Sülfeld – Im Oktober 2018 hatten die Segeberger CDU-Landtagsabgeordneten Ole-Christopher Plambeck und Katja Rathje-Hoffmann die Zusage  des Landes und Bundes für die Sanierung der Sülfelder Sporthalle in Höhe von 822.500 Euro an die Schulverbandsvorsteherin Doris Pleß überbracht. Heute überzeugten sich die beiden Landespolitiker beim Lokaltermin mit dem Architekten Dipl.-Ing. Frank Prick van Wely vom Fortgang der Sanierungsmaßnahmen.

In den Sommerferien war mit den Arbeiten an der ehemaligen Amtssporthalle begonnen worden. Während der Sanierung wurden am Altbau zusätzliche Schäden festgestellt. Dadurch werden sich die Gesamtkosten von 1,175 Mio. Euro um 75.000 Euro erhöhen. „Ohne diese verdeckten Schäden hätten wir finanziell eine Punktlandung hingelegt,“ erklärt Frank Prick van Wely.

„Wegen dieser vorab nicht sichtbaren Schäden, hätten wir ohne den Umbau die Halle irgendwann wegen der Gefährdung der Nutzer schließen müssen“, ergänzt Doris Pleß beim Baurundgang um einen weiteren Pluspunkt für die Hallensanierung.

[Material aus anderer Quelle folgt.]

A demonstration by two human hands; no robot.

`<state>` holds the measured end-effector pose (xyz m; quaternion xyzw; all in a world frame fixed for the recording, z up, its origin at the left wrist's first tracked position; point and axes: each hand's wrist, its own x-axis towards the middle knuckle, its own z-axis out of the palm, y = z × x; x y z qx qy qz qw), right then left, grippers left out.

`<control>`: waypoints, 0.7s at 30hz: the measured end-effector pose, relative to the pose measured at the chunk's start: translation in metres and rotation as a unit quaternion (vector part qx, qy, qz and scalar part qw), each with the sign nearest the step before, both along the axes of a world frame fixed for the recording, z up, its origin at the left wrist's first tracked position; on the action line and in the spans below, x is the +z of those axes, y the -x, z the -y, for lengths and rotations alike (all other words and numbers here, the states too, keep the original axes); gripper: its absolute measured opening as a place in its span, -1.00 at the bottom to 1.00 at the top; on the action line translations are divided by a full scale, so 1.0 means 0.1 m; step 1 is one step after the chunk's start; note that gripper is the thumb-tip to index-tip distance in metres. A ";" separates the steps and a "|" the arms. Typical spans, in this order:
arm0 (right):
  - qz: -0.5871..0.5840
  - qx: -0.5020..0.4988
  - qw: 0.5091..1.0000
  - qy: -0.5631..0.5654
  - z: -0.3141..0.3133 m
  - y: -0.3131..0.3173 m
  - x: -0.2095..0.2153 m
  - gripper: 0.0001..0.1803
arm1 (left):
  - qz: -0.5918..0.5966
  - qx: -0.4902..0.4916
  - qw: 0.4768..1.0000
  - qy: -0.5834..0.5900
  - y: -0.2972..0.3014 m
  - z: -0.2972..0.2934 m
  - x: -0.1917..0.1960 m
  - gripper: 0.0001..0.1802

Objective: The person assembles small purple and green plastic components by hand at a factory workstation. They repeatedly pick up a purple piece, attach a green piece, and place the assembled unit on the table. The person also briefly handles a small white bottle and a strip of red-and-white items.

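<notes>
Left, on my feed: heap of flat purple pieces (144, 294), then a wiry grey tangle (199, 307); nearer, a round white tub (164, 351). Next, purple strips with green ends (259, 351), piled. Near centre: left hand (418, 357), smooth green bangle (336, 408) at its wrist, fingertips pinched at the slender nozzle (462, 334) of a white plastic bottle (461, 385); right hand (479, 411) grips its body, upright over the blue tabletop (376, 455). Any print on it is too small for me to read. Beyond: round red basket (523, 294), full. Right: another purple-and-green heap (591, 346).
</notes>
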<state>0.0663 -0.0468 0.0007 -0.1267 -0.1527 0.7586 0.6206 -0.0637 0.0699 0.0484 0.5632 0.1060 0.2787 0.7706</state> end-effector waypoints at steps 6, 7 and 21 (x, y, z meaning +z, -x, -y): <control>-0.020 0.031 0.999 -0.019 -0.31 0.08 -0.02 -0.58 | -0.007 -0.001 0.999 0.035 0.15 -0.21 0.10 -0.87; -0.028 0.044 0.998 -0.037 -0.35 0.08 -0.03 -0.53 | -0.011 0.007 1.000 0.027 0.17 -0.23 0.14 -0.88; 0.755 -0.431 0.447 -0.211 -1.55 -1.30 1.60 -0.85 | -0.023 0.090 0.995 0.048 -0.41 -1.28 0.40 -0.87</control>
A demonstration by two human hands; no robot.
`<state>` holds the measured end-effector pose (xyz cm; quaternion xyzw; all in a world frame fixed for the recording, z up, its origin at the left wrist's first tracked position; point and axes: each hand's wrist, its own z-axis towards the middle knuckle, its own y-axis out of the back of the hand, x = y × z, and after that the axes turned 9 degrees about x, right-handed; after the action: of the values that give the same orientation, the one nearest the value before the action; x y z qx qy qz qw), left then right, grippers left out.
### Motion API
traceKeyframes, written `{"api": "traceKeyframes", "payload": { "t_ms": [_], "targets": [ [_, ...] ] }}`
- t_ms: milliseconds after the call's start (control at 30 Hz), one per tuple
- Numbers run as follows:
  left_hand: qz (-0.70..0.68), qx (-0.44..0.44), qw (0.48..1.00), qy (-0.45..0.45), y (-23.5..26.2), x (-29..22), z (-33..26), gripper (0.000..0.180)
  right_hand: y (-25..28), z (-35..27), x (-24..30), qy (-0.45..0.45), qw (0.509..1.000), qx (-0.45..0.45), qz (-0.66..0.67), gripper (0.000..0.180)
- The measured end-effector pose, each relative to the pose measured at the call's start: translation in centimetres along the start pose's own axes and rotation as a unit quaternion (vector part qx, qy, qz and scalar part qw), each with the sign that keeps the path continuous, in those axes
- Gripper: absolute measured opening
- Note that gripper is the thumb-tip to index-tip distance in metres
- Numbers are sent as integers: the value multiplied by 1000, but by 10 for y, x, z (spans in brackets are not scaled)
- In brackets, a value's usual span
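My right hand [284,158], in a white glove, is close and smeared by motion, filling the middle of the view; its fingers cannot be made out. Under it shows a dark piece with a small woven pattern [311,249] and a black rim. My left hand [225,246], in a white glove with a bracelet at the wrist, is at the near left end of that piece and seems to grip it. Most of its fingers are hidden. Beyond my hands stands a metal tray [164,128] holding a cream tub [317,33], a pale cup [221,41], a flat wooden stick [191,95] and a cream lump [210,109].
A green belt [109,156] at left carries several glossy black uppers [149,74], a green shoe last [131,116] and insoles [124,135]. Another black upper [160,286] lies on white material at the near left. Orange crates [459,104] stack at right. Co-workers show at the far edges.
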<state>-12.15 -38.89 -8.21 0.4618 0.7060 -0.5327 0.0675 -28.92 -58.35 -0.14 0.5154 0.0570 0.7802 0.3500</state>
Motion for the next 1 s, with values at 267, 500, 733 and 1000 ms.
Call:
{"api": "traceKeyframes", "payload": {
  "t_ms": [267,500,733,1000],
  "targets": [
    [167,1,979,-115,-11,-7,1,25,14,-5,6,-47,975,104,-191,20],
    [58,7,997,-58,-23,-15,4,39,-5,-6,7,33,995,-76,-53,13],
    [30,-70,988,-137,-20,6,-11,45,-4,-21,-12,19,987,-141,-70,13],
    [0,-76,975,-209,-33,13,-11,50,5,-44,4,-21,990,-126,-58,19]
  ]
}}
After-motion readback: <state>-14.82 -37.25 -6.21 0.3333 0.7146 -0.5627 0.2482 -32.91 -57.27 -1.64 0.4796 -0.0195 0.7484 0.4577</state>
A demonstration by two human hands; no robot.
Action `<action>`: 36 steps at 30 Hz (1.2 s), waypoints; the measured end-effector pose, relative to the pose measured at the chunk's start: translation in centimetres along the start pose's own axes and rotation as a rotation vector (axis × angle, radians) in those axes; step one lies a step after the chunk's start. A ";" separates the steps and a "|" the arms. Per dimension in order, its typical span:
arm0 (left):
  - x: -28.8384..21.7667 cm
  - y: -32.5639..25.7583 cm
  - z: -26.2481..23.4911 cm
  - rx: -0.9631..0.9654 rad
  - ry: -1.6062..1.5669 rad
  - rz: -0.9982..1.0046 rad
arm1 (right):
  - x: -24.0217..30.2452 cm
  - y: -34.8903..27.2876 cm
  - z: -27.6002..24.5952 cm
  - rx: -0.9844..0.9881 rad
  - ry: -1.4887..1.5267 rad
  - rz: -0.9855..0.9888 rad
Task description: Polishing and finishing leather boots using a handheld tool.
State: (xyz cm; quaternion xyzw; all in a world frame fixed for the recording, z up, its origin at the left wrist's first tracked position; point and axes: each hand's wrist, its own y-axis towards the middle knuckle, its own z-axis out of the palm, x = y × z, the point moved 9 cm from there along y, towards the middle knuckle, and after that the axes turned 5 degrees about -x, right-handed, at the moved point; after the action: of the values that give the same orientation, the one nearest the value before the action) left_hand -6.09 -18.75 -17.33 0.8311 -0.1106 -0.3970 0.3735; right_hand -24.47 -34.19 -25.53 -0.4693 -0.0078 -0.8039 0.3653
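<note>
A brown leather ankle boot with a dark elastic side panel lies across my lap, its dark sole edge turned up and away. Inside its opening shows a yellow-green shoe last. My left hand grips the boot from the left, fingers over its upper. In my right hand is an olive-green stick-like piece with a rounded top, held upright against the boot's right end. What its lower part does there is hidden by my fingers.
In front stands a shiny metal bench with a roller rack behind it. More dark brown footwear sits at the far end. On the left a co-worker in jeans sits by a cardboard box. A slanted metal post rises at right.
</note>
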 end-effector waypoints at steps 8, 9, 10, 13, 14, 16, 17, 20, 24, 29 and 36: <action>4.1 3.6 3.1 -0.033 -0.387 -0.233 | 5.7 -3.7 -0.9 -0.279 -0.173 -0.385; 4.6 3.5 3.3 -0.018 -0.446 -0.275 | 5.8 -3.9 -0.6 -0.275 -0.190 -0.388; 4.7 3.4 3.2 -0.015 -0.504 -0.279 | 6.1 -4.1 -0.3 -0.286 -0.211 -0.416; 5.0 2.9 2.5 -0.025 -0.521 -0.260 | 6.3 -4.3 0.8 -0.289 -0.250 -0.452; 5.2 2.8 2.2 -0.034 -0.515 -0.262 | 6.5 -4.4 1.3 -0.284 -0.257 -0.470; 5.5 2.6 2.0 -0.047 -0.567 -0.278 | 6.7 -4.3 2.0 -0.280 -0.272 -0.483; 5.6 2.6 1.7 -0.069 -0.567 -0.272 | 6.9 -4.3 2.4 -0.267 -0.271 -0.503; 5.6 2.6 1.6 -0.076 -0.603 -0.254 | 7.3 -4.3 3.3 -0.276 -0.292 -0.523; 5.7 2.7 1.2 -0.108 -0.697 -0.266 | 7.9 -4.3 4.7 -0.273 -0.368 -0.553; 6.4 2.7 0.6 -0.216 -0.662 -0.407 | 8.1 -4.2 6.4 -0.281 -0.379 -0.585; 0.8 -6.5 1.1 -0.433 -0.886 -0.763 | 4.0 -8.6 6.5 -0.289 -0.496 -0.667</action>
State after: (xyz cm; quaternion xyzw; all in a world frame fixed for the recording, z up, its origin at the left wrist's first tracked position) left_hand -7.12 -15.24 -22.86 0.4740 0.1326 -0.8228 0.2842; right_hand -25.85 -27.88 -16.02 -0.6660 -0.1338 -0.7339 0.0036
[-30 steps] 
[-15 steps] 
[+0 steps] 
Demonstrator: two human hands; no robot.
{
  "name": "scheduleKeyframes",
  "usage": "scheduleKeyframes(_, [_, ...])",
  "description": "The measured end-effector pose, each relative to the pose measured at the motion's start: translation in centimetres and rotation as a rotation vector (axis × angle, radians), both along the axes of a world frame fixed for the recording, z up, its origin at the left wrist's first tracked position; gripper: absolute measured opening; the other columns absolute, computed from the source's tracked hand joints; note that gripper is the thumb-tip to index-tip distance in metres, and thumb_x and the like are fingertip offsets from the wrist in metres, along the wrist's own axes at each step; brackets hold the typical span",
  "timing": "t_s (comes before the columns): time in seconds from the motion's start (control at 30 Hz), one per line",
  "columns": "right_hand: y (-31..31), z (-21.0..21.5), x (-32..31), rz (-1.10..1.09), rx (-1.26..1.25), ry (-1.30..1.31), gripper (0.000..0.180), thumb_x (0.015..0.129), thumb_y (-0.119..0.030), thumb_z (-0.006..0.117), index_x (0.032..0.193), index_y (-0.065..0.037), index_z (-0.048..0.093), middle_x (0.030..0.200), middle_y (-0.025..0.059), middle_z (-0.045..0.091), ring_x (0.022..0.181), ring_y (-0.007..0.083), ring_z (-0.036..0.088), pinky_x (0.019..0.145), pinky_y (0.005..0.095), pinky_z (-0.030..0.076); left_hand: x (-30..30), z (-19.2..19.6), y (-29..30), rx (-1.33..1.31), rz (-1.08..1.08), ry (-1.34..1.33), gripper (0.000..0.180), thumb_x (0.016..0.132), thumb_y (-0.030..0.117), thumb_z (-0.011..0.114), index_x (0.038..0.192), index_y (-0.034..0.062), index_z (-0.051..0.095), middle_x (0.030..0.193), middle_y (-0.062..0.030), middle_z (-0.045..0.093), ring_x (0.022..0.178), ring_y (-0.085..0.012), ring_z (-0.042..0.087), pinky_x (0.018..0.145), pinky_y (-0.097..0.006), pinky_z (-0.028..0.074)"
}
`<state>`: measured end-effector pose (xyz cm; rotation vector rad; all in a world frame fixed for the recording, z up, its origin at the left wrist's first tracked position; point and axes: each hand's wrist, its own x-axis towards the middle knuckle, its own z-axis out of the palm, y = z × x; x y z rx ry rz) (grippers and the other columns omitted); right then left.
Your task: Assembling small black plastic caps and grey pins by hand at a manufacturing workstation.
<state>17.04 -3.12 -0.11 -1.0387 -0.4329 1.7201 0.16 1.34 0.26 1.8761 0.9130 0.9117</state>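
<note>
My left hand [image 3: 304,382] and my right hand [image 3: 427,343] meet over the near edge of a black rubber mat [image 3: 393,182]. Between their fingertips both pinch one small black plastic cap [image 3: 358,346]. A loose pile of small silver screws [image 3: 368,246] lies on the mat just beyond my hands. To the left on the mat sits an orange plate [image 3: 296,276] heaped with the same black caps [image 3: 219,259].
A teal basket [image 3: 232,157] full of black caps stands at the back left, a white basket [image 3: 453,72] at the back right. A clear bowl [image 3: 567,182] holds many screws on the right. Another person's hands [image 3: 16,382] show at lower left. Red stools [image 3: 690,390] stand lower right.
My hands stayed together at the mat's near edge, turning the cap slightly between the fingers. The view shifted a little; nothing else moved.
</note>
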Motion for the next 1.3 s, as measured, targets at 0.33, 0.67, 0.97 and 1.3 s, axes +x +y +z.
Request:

„Deswegen sind wir sehr froh, dass wir die Fördermittel bekommen haben. Ohne diese Fördermittel wäre es für den Schulverband sehr schwer gewesen die Halle zu sanieren“, so Pleß weiter.

Für den Kreis Segeberg stehen fast 6,7 Millionen Euro aus dem Landeshaushalt und dem Bundeshaushalt für Schulbaumaßnahmen zur Verfügung. Darauf wiesen die Segeberger CDU-Landtagsabgeordneten Ole-Christopher Plambeck und Katja Rathje-Hofmann hin.